*EXERCISE OBJECTIVE*:
In the records below, some lines contain "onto"; state the number of such lines and nothing else.

*DATA SECTION*:
┄┄┄┄┄┄┄┄┄┄┄┄┄┄┄┄┄┄┄┄

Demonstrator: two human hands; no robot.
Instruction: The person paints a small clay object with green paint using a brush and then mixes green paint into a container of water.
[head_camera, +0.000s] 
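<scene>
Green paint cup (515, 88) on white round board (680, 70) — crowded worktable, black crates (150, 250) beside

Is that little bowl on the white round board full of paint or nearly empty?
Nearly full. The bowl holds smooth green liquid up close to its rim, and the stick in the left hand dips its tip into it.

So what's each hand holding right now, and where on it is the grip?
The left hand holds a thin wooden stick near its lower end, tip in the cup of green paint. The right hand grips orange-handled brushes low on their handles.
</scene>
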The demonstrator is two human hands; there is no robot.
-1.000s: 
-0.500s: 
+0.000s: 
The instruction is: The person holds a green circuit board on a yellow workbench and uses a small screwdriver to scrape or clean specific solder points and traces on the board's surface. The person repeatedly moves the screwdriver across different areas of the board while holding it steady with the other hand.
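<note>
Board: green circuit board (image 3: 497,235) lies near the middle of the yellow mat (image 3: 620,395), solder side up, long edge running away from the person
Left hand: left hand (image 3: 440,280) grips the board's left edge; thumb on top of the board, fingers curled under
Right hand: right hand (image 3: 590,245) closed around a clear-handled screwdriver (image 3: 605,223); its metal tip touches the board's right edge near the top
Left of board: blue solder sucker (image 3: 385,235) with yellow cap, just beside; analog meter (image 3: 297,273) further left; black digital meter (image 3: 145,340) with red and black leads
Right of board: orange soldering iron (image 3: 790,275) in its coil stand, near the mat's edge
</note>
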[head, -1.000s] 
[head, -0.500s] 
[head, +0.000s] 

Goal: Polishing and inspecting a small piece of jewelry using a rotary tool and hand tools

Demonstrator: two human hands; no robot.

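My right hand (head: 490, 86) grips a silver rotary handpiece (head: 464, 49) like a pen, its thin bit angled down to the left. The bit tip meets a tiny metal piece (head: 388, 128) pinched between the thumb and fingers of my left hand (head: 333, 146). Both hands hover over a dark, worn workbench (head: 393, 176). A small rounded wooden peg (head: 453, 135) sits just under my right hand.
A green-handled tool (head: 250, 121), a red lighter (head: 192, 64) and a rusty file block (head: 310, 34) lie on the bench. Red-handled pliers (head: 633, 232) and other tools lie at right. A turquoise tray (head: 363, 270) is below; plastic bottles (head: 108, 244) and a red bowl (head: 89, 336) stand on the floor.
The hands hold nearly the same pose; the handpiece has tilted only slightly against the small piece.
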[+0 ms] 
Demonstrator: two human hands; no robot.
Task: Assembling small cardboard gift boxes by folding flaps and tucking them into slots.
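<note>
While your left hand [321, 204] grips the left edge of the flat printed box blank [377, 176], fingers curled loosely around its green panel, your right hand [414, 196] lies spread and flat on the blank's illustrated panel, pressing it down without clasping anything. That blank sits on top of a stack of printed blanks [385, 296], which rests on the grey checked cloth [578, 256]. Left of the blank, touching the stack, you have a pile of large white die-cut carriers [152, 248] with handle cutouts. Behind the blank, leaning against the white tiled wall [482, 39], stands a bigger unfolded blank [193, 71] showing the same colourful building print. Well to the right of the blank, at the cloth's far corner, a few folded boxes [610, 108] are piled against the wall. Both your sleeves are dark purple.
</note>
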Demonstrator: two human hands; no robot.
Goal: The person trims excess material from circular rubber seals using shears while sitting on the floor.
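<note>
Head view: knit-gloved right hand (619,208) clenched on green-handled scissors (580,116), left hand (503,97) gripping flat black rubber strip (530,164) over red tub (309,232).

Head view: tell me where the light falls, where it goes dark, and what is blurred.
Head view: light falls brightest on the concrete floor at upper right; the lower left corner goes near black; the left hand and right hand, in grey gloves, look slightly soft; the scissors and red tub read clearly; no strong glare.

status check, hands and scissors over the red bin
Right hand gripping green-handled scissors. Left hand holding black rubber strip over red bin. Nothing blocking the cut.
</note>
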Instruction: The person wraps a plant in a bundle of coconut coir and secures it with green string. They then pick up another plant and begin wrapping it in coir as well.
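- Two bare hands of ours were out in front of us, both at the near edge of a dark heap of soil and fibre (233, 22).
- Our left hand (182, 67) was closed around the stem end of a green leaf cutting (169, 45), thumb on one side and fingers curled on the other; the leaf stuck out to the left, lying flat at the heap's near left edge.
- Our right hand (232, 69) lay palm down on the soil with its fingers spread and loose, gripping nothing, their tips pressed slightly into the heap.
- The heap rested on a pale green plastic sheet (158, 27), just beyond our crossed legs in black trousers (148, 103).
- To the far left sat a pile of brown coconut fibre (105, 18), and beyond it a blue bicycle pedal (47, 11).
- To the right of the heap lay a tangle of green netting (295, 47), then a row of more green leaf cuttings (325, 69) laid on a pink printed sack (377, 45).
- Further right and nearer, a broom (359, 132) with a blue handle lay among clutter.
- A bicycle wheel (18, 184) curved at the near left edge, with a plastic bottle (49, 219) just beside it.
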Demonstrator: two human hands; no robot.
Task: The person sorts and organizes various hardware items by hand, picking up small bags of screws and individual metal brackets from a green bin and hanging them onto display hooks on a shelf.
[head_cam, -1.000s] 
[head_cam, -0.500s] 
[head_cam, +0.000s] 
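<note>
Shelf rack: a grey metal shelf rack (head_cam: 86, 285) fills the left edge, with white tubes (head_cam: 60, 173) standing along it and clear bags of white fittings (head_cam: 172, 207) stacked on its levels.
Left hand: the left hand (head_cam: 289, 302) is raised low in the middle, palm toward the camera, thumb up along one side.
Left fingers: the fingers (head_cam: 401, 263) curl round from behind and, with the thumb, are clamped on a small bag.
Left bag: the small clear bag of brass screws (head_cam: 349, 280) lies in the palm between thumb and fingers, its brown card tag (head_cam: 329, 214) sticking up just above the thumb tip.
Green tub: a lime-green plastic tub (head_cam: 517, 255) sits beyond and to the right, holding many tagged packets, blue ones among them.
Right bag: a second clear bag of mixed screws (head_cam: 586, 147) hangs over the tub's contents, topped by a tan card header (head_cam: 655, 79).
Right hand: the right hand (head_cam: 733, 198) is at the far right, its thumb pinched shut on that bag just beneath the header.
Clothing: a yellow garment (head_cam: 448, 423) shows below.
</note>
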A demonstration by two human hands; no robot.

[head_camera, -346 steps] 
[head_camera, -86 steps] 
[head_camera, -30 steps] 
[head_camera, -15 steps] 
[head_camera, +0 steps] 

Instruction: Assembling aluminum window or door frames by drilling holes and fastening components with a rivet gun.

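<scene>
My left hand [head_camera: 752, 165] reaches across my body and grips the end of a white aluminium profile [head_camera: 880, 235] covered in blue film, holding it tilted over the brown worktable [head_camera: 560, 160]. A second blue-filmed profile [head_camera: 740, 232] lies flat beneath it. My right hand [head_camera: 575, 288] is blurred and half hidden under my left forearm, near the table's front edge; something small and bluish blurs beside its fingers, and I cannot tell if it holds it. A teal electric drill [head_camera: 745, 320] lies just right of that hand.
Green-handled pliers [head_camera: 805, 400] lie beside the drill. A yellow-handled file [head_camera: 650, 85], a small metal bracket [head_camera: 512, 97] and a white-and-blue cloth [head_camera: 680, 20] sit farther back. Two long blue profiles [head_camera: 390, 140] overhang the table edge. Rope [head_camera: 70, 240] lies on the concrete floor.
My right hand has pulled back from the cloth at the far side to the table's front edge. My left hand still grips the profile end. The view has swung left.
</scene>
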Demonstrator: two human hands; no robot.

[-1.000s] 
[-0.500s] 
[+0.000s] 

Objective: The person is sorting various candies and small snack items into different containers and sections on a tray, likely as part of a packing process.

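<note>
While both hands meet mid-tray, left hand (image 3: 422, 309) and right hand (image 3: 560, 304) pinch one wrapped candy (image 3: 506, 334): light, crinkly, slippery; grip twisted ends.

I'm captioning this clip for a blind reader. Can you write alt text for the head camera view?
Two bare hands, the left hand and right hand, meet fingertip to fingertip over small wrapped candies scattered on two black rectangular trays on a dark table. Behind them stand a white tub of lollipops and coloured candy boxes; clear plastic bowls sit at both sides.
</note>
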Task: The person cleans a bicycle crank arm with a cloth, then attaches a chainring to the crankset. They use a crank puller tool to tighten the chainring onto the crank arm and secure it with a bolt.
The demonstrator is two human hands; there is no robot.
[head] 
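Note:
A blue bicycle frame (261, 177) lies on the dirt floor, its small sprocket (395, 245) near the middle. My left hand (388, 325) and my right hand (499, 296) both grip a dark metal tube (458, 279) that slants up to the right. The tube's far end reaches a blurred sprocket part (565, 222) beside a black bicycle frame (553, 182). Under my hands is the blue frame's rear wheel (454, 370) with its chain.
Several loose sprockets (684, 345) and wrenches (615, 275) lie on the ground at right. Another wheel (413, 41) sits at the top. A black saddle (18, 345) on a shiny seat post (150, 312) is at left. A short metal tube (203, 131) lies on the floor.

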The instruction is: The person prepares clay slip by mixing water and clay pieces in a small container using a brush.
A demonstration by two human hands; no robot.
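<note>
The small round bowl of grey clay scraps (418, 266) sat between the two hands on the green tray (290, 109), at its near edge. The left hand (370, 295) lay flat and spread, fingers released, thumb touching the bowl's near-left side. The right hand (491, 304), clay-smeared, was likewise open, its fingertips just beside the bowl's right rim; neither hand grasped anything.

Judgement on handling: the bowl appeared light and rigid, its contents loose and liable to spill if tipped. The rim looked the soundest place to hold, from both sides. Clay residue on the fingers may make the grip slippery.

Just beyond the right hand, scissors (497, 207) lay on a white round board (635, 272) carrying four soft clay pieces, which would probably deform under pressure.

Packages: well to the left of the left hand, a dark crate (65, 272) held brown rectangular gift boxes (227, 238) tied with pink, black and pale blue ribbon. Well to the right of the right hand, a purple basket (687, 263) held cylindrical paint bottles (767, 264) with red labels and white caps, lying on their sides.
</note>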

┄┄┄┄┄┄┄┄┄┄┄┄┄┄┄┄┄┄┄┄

*RESULT BELOW*:
2